Assigned task:
Word for word, please restate the lines from the beginning of the data through the line in which "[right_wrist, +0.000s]" appears.
───── Records for this task
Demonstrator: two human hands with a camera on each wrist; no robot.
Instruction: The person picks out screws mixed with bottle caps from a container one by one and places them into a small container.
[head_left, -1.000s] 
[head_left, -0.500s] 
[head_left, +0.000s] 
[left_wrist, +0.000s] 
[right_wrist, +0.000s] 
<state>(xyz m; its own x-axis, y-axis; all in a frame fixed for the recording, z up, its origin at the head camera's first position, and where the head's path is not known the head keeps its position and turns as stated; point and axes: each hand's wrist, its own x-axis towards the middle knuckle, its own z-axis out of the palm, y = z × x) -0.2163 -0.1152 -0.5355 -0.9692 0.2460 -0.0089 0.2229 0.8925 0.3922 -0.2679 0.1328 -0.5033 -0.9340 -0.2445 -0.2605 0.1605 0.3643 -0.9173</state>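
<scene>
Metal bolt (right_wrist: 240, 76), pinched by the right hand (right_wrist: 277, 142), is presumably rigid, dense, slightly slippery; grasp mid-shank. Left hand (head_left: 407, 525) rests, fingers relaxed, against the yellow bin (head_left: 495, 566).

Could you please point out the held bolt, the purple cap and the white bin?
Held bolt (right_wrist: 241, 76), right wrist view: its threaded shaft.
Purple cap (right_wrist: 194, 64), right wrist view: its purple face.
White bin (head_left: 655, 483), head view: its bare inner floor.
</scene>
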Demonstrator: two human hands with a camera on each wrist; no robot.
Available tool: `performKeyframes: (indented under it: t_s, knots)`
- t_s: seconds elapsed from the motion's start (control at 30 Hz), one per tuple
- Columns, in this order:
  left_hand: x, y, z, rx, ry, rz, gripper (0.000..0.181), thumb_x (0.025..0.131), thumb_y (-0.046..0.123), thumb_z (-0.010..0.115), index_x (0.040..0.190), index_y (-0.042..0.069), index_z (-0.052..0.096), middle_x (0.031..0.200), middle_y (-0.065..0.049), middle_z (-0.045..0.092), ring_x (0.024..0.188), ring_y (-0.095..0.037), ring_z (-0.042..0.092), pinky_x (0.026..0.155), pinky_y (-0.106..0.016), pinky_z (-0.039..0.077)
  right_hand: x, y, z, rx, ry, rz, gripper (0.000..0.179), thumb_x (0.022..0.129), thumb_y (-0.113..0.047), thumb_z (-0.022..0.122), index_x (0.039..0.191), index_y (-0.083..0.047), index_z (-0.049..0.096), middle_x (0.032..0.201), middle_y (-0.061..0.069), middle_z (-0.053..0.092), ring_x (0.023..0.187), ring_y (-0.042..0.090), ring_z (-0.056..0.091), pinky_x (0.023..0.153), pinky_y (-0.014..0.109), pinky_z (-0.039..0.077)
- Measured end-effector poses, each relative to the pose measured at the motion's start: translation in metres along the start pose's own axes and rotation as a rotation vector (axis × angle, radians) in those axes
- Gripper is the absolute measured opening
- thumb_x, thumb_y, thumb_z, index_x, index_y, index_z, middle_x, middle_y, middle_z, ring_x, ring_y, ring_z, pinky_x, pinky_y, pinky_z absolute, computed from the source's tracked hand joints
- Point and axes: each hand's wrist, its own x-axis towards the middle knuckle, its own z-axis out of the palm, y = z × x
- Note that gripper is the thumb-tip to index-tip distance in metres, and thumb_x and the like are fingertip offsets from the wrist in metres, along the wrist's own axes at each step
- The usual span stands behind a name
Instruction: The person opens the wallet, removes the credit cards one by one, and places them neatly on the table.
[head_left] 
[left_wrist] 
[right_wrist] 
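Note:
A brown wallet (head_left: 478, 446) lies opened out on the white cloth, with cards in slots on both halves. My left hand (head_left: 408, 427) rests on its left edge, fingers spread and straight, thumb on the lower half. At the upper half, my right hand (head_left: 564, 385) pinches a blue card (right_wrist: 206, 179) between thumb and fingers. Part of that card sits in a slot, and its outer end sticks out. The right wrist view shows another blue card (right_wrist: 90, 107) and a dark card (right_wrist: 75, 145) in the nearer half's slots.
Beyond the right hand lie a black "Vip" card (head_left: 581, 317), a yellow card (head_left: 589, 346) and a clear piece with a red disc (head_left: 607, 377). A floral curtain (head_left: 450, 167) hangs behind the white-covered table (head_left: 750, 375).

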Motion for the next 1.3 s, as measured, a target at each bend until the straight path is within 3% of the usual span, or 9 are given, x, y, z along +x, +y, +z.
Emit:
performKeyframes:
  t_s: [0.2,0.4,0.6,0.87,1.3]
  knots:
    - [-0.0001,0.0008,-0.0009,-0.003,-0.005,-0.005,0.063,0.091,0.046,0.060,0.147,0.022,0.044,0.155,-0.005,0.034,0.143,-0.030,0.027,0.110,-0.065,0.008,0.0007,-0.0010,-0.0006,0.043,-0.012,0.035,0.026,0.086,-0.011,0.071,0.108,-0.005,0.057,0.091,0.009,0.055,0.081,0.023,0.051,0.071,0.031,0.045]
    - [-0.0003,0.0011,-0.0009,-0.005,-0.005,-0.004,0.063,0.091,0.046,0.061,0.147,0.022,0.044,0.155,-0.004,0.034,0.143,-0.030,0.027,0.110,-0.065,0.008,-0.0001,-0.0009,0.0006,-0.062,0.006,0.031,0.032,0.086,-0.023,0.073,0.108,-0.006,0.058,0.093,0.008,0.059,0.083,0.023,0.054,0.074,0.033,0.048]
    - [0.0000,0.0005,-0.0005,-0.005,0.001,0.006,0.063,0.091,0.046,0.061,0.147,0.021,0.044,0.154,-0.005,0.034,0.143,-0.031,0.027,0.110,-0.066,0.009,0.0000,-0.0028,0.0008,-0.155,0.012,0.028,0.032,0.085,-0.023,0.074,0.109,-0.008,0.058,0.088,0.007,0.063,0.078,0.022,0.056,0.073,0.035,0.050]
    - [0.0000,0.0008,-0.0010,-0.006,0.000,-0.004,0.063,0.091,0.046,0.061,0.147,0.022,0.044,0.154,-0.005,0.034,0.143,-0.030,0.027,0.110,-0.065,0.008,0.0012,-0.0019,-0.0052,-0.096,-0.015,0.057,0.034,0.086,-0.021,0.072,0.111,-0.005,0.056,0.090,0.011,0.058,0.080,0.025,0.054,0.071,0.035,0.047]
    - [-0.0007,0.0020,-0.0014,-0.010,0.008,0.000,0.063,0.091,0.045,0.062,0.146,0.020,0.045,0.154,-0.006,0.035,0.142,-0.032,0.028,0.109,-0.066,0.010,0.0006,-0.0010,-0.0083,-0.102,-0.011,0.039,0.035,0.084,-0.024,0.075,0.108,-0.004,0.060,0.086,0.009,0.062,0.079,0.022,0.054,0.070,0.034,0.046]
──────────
Exercise response:
Demonstrator: two human hands with a camera on each wrist; no robot.
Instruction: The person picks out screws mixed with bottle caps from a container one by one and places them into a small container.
[head_left, -1.000s] 
[head_left, -0.500s] 
[head_left, +0.000s] 
[left_wrist, +0.000s] 
[right_wrist, +0.000s] 

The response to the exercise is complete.